_Task goal_.
All of the data that follows should be output again without any alteration.

_Data below_.
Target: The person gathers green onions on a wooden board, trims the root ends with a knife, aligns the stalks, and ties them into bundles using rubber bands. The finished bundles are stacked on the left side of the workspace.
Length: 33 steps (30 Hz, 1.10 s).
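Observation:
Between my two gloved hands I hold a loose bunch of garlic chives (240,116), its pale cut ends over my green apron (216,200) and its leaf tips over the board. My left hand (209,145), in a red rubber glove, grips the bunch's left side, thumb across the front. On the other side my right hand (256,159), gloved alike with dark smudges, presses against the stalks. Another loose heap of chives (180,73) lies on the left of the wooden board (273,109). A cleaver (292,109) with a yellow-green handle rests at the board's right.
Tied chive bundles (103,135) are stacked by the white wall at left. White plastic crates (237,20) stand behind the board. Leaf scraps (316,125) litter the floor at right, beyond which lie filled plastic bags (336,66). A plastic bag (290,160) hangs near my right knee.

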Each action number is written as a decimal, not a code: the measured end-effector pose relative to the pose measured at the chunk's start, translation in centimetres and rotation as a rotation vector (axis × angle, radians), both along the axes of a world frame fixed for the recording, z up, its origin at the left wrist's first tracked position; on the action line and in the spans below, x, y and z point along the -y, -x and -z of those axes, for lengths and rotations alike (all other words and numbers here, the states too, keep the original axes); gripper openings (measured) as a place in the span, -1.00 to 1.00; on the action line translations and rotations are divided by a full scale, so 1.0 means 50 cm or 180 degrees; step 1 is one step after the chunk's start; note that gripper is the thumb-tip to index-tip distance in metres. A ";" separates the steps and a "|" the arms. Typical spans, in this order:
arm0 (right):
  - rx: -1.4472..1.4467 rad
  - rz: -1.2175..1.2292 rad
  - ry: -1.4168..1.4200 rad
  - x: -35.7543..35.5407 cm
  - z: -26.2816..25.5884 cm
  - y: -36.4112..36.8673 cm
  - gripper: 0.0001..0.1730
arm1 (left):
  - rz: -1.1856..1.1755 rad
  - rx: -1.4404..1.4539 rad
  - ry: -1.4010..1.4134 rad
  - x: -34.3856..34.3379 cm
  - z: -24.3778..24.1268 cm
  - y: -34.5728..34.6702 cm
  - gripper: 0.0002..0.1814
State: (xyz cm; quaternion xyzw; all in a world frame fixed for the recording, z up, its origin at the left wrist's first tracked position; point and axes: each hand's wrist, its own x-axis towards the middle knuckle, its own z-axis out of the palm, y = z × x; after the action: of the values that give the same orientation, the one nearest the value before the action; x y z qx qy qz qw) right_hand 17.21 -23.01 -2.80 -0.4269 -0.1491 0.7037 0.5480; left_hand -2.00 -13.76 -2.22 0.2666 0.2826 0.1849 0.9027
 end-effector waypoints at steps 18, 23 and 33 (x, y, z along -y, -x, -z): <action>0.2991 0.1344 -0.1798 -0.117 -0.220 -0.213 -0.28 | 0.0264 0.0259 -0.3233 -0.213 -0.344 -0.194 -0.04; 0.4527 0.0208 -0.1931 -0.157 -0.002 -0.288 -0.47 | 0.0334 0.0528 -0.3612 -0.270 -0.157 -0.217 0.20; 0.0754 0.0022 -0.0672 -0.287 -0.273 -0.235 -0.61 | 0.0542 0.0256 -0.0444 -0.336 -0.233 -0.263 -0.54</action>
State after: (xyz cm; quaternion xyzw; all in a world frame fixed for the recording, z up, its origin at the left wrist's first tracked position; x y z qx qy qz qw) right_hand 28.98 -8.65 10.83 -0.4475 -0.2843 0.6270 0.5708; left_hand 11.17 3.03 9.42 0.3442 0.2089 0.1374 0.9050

_Solution for this task_.
Target: The person gathers green onions on a wooden board, trims the root ends with a knife, aligns the stalks, and ties them into bundles using rubber bands. The finished bundles are stacked on the left side of the workspace.
Length: 33 steps (30 Hz, 1.10 s).
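Observation:
Between my two gloved hands I hold a loose bunch of garlic chives (240,116), its pale cut ends over my green apron (216,200) and its leaf tips over the board. My left hand (209,145), in a red rubber glove, grips the bunch's left side, thumb across the front. On the other side my right hand (256,159), gloved alike with dark smudges, presses against the stalks. Another loose heap of chives (180,73) lies on the left of the wooden board (273,109). A cleaver (292,109) with a yellow-green handle rests at the board's right.
Tied chive bundles (103,135) are stacked by the white wall at left. White plastic crates (237,20) stand behind the board. Leaf scraps (316,125) litter the floor at right, beyond which lie filled plastic bags (336,66). A plastic bag (290,160) hangs near my right knee.
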
Each action number is written as a decimal, not a code: the measured end-effector pose relative to the pose measured at the chunk's start, translation in centimetres and rotation as a rotation vector (axis × angle, radians), both along the axes of a world frame fixed for the recording, z up, its origin at the left wrist's first tracked position; on the action line and in the spans below, x, y and z point along the -y, -x and -z of those axes, for lengths and rotations alike (all other words and numbers here, the states too, keep the original axes); gripper openings (measured) as a place in the span, -1.00 to 1.00; on the action line translations and rotations are divided by a full scale, so 1.0 means 50 cm or 180 degrees; step 1 is one step after the chunk's start; note that gripper is the thumb-tip to index-tip distance in metres. A ";" separates the steps and a "|" the arms. Typical spans, in this order:
arm0 (right):
  - rx: -1.4472..1.4467 rad
  - rz: -1.2175..1.2292 rad
  - ry: -1.4168..1.4200 rad
  - x: -35.7543..35.5407 cm
  - z: -26.2816..25.5884 cm
  - y: -36.4112..36.8673 cm
  - gripper: 0.0001..0.1730
arm1 (left):
  - rz: -1.1856..1.1755 rad
  - rx: -1.4404..1.4539 rad
  - ry: -1.4010..1.4134 rad
  - x: -34.3856..34.3379 cm
  - z: -24.3778..24.1268 cm
  - y: -34.5728..34.6702 cm
  - gripper: 0.0002..0.1814
State: (xyz cm; quaternion xyzw; all in a world frame fixed for the recording, z up, its origin at the left wrist's first tracked position; point and axes: each hand's wrist, its own x-axis towards the middle knuckle, its own z-axis out of the palm, y = z × x; after the action: of the values that give the same orientation, the one nearest the value before the action; x y z qx qy qz qw) right_hand 17.21 -23.01 -2.80 -0.4269 -0.1491 0.7037 0.5480; left_hand -2.00 -13.76 -2.22 0.2666 0.2826 0.1849 0.9027
 end-effector waypoints at steps 18, 23 and 33 (x, y, z along -y, -x, -z): <action>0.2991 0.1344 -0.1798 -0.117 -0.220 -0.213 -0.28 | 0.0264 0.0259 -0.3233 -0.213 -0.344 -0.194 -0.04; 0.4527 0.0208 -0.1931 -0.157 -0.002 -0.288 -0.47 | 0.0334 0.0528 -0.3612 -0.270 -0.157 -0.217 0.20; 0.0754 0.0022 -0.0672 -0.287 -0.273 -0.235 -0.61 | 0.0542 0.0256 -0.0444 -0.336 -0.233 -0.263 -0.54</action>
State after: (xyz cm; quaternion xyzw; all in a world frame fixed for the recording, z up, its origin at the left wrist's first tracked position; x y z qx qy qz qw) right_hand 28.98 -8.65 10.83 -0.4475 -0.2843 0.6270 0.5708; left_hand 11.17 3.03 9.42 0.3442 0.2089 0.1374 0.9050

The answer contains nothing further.